Relationship between displacement pressure and distance in the experiment of water-flooding huff-and-puff and reverse imbibition on outcrop rock samples with a permeability of 0.2×10-3 μm2.
Referring to the approach mentioned above, during the huff and puff process, when the volume of the injected water was doubled, the measured imbibition distance was 40.0 cm, indicating that during the recovery process of the tight reservoir, the larger the injection volume, the longer the imbibition distance will be.

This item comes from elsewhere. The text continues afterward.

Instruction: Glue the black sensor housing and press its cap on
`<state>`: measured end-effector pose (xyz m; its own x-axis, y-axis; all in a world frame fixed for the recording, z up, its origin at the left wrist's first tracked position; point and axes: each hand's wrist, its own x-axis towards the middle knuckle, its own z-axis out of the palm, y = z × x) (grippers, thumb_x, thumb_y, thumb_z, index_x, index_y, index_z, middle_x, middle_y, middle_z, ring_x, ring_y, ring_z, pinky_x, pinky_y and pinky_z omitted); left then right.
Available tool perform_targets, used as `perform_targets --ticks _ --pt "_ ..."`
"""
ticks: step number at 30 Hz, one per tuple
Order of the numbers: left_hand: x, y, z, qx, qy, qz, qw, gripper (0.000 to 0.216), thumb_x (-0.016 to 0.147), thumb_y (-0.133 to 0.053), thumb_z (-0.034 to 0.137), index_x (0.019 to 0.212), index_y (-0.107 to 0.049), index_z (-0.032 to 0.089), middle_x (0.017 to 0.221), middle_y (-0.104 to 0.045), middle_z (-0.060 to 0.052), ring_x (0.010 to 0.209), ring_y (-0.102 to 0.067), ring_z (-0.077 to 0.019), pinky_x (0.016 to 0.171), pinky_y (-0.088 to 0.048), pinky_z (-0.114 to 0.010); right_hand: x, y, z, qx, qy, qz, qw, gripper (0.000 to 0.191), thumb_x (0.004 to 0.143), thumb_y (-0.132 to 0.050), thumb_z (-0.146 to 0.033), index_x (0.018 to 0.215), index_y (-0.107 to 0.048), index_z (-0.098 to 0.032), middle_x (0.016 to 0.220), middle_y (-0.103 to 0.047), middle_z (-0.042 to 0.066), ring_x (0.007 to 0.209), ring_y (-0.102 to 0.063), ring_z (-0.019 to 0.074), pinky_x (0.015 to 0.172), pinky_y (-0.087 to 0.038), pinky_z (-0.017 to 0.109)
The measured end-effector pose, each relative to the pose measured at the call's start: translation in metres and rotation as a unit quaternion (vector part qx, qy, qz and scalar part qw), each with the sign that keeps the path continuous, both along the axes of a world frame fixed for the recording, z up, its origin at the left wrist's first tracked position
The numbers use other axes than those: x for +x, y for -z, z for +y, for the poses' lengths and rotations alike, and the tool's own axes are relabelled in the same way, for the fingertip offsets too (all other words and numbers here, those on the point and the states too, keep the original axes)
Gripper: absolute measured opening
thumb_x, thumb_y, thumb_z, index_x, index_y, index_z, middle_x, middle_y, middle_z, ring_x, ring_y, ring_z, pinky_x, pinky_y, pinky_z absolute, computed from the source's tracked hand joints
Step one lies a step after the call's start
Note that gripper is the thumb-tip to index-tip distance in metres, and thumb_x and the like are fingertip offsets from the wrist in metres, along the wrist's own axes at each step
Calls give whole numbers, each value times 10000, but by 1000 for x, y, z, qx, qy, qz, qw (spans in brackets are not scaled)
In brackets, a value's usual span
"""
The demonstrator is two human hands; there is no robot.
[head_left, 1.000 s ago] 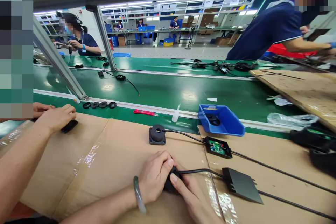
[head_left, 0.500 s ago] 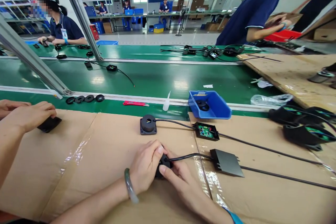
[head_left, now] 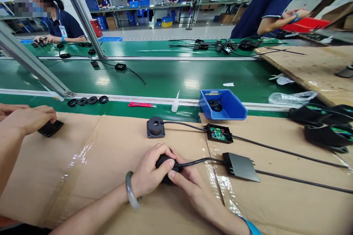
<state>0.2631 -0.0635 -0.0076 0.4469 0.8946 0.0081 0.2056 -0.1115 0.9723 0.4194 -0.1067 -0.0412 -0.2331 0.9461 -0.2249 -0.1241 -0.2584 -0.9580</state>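
Note:
A black round housing (head_left: 163, 160) with a cable sits between my two hands above the cardboard. My left hand (head_left: 150, 169), with a bangle on its wrist, is closed round its left side, thumb across the top. My right hand (head_left: 190, 181) grips the right side near the cable exit. From there the cable leads to a flat dark grey box (head_left: 242, 167) lying on the cardboard. Behind my hands stands a similar round housing (head_left: 156, 127) on a square base, wired to an open black case (head_left: 219, 133) showing a green circuit board. My fingers hide the held housing's underside.
A blue bin (head_left: 224, 106) holds black rings. Near it are a white-tipped bottle (head_left: 175, 104), a red utility knife (head_left: 142, 105) and several black rings (head_left: 92, 100). At left a co-worker's hand (head_left: 30, 121) touches a black part. Black curved housings (head_left: 327, 137) lie at right.
The held housing has turned in my hands, so its smooth round top shows more. My left thumb has moved over it. The view has shifted slightly.

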Motion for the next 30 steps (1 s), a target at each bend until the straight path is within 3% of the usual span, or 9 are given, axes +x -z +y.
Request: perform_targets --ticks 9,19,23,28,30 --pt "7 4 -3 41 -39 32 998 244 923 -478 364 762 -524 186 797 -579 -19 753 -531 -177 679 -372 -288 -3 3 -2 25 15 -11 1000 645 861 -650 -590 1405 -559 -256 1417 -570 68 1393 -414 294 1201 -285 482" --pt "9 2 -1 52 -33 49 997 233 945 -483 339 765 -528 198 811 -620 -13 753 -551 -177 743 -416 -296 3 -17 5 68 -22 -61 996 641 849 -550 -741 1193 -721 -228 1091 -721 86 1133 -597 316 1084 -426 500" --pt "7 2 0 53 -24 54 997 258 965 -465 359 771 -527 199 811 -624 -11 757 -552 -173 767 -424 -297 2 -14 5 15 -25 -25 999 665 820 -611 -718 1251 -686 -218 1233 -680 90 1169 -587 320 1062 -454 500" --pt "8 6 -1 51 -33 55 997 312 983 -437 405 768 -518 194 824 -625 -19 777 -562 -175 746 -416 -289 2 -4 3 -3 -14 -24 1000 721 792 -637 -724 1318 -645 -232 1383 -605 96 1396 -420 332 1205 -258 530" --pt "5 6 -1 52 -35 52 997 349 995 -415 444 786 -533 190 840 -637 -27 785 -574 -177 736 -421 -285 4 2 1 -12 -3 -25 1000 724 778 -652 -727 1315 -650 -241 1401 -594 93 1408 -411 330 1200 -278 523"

With the same experiment approach, an outcrop rock sample with a permeability of 2.0×10-3 μm2 was selected for testing. The measured imbibition distance of the water-flooding huff and puff was 30.4 cm, and the imbibitio Fig. 9). The results show that the greater the permeability of the low permeability reservoir, the longer the imbibition distance will be.
Fig. 9.
Fig. 9.
Relationship between displacement pressure and distance in the experiment of water-flooding huff-and-puff and reverse imbibition on outcrop rock samples with a permeability of 2.0×10-3 μm2.
4. Conclusions
In the process of reverse imbibition, the lower the permeability of the sample, the later the oil droplets will come out, the longer it takes to reach imbibition equilibrium, and the lower the recovery ratio will be. The fracture can enlarge the imbibition area where tight matrix contact with water and the range of imbibition front, reduce the resistance for oil to be expelled, and enhance the imbibition speed and recovery ratio. The more water-wetting the rock, the higher the imbibition speed and recovery ratio of imbibition will be.
In forward imbibition, the lower the permeability, the more obvious the imbibition effect will be; the recovery degree of displacement is positively correlated with the permeability, and the recovery degree of imbibition is negatively correlated with the permeability.
The imbibition distance of water-flooding huff and puff is greater than the reverse imbibition distance. The greater the permeability and the injection multiple, the longer the imbibition distance will be. The large-scale volumetric fracturing combining with wettability transformation and water-flooding huff and puff is beneficial to enhance the imbibition effect of tight reservoirs.